* _Task details_: From the line with "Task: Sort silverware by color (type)" down to the final line of the material, please transcribe everything exactly, but leave the pictures out.
━━━ Data shown ━━━
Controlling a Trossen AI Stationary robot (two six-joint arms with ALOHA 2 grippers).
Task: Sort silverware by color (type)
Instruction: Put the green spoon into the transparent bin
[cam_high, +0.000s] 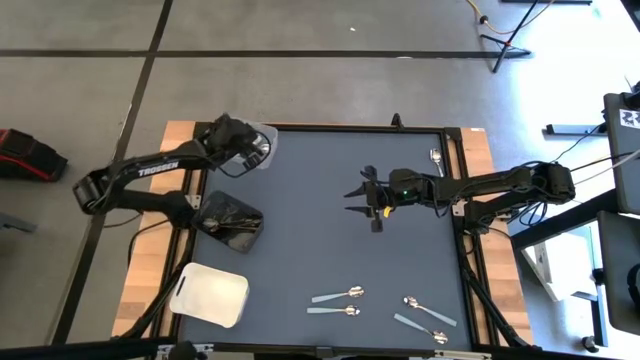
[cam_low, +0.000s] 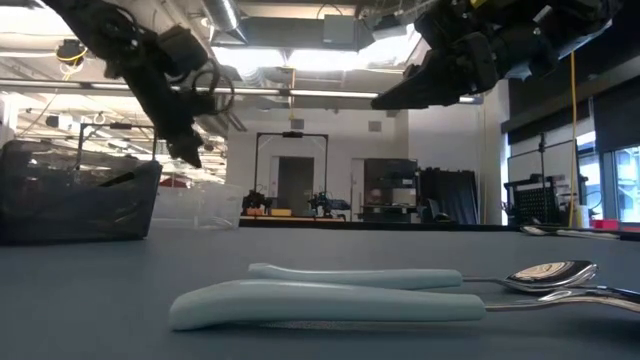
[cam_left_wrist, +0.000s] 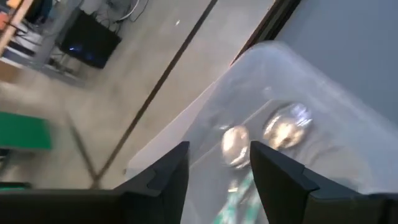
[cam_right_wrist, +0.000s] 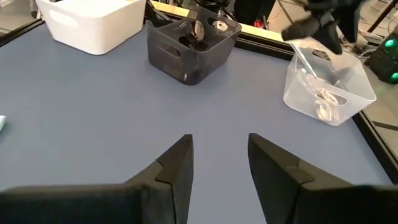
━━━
* _Solution below_:
Task: Sort silverware by color (type)
Instruction: Put the green spoon into the transparent bin
[cam_high, +0.000s] 
[cam_low, +0.000s] 
[cam_left_wrist, +0.000s] 
[cam_right_wrist, +0.000s] 

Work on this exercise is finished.